EQUITY FILES CHARGES—Actors Equity stepped up its campaign against nonunion stage tours last week when it filed unfair labor practices charges with the NLRB against three companies for failing to provide requested information about their ties to non-Equity producers. The failure by the companies—Clear Channel Entertainment, the Nederlander Producing Co. of America and Dodger Stage Holding Theatricals Inc.—to provide the information Equity requested “begs the question, what are they hiding?” said Equity Executive Director Alan Eisenberg. With the number of nonunion tours quadrupling in the past decade, Equity has committed more than $1 million to fight for good union jobs.
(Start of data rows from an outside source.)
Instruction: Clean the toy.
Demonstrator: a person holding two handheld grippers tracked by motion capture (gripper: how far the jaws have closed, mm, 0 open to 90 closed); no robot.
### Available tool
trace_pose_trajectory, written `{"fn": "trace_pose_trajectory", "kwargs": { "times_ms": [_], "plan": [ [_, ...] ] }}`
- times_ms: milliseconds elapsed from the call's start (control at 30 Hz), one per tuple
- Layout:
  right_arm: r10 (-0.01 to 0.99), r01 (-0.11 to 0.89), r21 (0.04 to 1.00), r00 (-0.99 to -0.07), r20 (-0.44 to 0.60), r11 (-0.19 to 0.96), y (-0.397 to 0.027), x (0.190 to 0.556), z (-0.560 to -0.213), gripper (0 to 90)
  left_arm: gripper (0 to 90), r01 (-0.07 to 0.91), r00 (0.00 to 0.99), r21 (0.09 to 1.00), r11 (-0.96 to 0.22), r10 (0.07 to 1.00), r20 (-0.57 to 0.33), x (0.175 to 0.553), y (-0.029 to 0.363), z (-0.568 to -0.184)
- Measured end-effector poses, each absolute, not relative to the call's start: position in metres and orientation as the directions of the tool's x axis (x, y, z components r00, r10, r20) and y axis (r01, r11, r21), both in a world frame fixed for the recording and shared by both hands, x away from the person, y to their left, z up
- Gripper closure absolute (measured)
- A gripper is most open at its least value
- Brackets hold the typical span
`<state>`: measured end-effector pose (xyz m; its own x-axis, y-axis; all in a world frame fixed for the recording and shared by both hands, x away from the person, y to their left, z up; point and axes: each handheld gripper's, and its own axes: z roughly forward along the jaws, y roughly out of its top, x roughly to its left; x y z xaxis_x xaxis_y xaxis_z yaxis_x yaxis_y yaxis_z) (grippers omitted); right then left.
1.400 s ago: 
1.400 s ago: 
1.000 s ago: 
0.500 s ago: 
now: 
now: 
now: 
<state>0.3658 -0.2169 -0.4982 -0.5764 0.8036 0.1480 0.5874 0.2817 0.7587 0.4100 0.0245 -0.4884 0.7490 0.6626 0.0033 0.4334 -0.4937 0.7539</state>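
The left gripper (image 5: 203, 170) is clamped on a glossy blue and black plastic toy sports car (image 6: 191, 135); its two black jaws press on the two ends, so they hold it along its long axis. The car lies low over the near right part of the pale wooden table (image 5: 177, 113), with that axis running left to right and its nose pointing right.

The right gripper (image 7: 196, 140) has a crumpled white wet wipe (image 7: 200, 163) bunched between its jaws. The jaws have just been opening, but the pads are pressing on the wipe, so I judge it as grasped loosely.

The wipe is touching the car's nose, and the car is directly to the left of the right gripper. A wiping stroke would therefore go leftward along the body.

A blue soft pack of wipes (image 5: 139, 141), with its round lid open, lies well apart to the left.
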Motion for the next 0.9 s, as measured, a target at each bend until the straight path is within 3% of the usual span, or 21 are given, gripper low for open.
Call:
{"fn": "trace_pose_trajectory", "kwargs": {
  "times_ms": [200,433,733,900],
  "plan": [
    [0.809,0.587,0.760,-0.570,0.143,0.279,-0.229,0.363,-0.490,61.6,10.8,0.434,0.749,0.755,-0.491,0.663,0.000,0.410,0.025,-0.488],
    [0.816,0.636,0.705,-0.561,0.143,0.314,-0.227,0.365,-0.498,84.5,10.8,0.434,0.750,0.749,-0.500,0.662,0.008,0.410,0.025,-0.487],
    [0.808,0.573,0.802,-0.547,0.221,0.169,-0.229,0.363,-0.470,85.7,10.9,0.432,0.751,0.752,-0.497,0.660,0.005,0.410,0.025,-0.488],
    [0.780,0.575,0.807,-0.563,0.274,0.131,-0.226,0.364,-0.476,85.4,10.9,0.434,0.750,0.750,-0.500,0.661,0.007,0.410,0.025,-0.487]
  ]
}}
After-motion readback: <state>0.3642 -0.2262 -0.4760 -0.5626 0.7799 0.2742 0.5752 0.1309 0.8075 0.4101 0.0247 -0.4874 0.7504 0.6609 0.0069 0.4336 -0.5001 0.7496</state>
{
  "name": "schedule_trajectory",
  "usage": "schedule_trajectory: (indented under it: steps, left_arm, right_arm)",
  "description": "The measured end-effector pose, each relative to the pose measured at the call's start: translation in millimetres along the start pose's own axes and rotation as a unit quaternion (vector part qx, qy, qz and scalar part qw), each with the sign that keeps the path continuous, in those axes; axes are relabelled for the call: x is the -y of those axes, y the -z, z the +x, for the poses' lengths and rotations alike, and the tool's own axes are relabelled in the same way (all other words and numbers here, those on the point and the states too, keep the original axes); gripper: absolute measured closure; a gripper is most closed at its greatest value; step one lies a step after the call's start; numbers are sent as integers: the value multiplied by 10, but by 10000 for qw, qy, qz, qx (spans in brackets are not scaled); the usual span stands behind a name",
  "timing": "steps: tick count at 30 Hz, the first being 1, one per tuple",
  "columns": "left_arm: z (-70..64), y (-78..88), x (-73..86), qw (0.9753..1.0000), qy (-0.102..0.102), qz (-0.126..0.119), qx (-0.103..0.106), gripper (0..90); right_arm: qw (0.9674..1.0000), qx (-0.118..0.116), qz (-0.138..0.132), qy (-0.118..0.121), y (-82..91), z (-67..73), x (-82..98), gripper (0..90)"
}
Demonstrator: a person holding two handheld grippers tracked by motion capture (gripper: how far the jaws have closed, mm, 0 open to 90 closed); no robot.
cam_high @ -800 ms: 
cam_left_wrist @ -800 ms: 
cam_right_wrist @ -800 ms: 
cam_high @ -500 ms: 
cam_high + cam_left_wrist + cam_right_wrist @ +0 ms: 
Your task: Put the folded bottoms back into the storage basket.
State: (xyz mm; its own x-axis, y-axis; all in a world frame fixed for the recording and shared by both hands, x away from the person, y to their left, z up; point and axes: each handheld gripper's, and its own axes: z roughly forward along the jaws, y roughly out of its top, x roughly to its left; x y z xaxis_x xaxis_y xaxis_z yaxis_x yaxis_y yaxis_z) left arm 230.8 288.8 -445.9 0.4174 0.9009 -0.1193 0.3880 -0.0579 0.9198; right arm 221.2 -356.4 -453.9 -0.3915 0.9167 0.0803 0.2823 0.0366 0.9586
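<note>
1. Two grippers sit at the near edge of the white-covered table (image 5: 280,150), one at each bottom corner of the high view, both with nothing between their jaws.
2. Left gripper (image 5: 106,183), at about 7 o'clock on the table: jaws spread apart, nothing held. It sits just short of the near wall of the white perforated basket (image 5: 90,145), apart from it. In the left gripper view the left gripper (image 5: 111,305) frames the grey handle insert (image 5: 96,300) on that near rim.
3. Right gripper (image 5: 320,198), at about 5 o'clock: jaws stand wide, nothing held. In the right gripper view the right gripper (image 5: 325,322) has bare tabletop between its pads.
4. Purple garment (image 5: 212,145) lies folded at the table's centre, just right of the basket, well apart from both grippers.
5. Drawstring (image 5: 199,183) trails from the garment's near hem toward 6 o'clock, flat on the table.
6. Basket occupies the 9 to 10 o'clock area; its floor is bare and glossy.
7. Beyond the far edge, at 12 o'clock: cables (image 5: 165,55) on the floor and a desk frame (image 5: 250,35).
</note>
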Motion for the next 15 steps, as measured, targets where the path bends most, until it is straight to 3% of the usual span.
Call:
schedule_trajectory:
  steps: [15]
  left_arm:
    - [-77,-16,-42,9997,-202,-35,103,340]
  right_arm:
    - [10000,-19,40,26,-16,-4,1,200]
PENSION FUND CREATES JOBS—Early this month, leaders of five building trades unions cut the ribbon on a $150 million renovation of Tysons Corner Center in northern Virginia, one of the nation’s largest shopping malls. This is the first major all-union construction project in many years in Virginia, a right-to-work-for-less state that traditionally has been hostile to the union movement. Union pension funds often invest in high-quality construction projects that produce union jobs. The National Electrical Benefit Fund, which provides retirement benefits to members of the Electrical Workers and contractors, is a major investor in the Tysons Corner project, ensuring it will be built all union—as are all real estate projects in which the fund invests.
GIVE IT BACK—The Alliance for Retired Americans last week mobilized its members to call for the Republican National Committee to repay taxpayers more than $12 million in federal funds the Bush administration has spent on a blatantly political television commercial campaign to promote the new Medicare prescription drug law. Following a bombardment of letters from Alliance activists and their allies, as well as Democrats’ demands for an investigation, the General Accounting Office announced it will investigate charges that the Bush administration is using taxpayer money for political purposes. To send a message to the White House and your members of Congress about the ads, visit www.retiredamericans.org.
LABOR CARES—The Coalition of Labor Union Women, an AFL-CIO constituency group, has launched Labor Cares, a new website designed to raise awareness and to educate union members about HIV/AIDS. The site contains facts and news about HIV/AIDS and provides resources for unions to help combat the disease. The Centers for Disease Control and Prevention estimates some 900,000 people in the United States are living with HIV/AIDS. The AFL-CIO, its constituency groups and affiliates represent many workers in the groups that are contracting HIV in the largest numbers: women and people of color.
SHOW TIME—Some very famous and glamorous union members will take part in the nation’s largest all-union awards show—the 10th Annual Screen Actors Guild Awards. This year’s presenters include SAG members Kiefer Sutherland, Michael Douglas, Richard Chamberlain, Meryl Streep, Renée Zellweger and Catherine Zeta-Jones. The awards ceremony will be broadcast live Feb. 22 at 8 p.m. EST on Turner Network Television. Veteran actor Karl Malden will receive the 2003 Lifetime Achievement Award—the union’s highest honor.